Bütçe açıklarının vergilerle halkın sırtına yüklendiğini savunan Karakaş, şunları söyledi:
“Uzun lafın kısası her yıl olduğu üzere kamu işçilerine kaşıkla verilen kepçe ile alınmak isteniyor. Bunun için yasal hakkımız olan enflasyon farkını iktidarlarının bir lütfu üzere göstermeye çalışıyorlar. Halbuki 6 milyon kamu işçisinin ve emeklinin maaşı 2022 yılı temel alındığında şu ana kadar yalnızca yüzde 7,5 artmıştır. Buna rağmen 2022 yılında ek ödenekle bütçe gelirleri yüzde 73,5, yükü bize yıkılan vergiler ise yüzde 101,3 artmaktadır. İktidar bilhassa vergi gelirindeki yüzde 101’lik artış oranı ile kendi buyruğundaki TÜİK’in uydurma enflasyon sayılarını yalanlamaktadır. Bu şartlarda milyonlarca kamu işçisine ve emekliye ‘maaşlarınız bayramdan evvel enflasyon farkı ve toplu mukavele artırımla birlikte yüzde 40 civarında artacak’ diye avutmaya çalışanları buradan kınıyoruz. Bu enflasyon farkını artırım muştusu olarak vermeniz aklımızla dalga geçmektir. Aslında bu verilen enflasyon farkı ve toplu kontrat artırımı cebimize girmeden uçup gidiyor.”
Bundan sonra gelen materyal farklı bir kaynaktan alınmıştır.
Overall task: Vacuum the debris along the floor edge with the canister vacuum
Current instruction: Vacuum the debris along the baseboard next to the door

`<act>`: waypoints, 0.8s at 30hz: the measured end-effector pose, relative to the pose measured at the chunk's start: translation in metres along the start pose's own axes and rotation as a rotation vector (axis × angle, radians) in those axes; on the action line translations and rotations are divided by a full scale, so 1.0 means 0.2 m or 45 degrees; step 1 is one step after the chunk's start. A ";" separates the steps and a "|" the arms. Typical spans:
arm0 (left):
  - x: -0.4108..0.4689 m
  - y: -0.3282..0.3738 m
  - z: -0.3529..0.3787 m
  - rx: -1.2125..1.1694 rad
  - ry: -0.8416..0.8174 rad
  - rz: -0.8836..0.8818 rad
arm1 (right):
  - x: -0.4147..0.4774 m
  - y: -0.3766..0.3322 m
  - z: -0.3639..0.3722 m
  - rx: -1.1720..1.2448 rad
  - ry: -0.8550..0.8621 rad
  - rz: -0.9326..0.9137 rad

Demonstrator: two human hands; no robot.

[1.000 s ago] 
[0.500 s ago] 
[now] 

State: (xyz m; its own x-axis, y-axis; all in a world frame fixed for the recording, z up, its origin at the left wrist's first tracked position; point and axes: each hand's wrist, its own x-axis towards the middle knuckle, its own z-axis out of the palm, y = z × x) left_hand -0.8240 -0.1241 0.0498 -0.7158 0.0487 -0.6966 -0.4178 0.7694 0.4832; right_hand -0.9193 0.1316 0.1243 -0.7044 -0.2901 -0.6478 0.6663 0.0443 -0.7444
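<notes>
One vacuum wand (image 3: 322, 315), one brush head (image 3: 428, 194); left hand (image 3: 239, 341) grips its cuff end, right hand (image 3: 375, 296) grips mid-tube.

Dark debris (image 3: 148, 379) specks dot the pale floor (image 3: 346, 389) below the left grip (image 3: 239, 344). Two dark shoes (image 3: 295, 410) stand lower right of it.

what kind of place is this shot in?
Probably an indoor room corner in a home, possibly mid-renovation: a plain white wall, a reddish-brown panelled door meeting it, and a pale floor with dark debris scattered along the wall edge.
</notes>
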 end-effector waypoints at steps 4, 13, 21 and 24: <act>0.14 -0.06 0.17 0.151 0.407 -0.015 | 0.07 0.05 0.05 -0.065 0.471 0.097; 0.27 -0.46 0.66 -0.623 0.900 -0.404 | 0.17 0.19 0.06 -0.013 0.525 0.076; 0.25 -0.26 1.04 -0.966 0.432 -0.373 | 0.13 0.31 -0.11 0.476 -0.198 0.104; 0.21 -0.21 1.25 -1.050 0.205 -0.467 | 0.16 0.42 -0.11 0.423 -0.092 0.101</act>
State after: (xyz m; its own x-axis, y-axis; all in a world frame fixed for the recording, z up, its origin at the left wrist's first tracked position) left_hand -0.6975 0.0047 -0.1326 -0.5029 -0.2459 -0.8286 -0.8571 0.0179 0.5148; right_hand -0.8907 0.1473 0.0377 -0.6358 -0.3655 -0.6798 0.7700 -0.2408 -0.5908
Karakaş, hükümete şu 5 öneriyi sundu:
“-Tüm kamu işçilerinin, emeklilerin kümülatif maaşı-ücreti 2022 yılı için en az vergi oranı artışı oranı yani yüzde 101 oranında artırılmalıdır.
-Bunun 7,5 puanlık kısmı Ocak- Haziran maaşlarımıza esasen yansımıştır. Buna evvel yüzde 75 oranında gerçek enflasyon farkı eklenmelidir. Akabinde yüzde 7 olan “toplu sözleşme” artışı eklenmelidir.
-Mevcut durumdaki gelir vergisi tarifesinde, dilim tavan-tabanlarında yahut vergi oranlarında ek bütçeye paralel artış yapılmalıdır. Aksi durumda maaş artışları cebimize girmeden gelir vergisine gidecektir.
– Son olarak evvel iktidarın bütçeyi tek başına belirleyip akabinde toplu mukavele masasında ‘bütçe imkanlarımız el vermiyor’ diyerek bizleri hedeflenen çarpık enflasyon sayılarına mahküm bırakma siyasetine artık son verilmelidir.
Emekçilerin, sendikaların, halkın bütçeye katılma hakkı önündeki maniler kaldırılmalıdır. 2023 bütçesi hazırlıklarına başlanacak olan önümüzdeki ekim ayında toplu kontrat masası kurulmalıdır. En düşük kamu işçisinin geliri maaşında ve eş yardımı, çocuk yardımı, kira yardımı, ulaşım yardımı üzere toplumsal ödemelerde yapılacak artışlarla yoksulluk hududu üzerine çıkarılmalıdır.”
3600 EK GÖSTERGE TEPKİSİ
Meclis’te görüşülecek 3600 ek gösterge düzenlemesinin ise valiler, bürokratlar, genel müdürlerin maaşlarını şişirirken, kamu işçisini sefalet fiyatına ve düşük emekli aylığına mahkum edeceğini savunan Bülent Karakaş, “Eşit adil olmayan ve sav edildiği üzere 5,5 milyon kamu işçisini muhakkak kapsamayan bu düzenlemenin değiştirilmesi için TBMM’ni misyona çağırıyoruz, bürokratları, kendinizi düşünmeyi bırakın. Kamu işçileri ortasında ayrımcılığı artıracak tasarıyı düzeltin” dedi.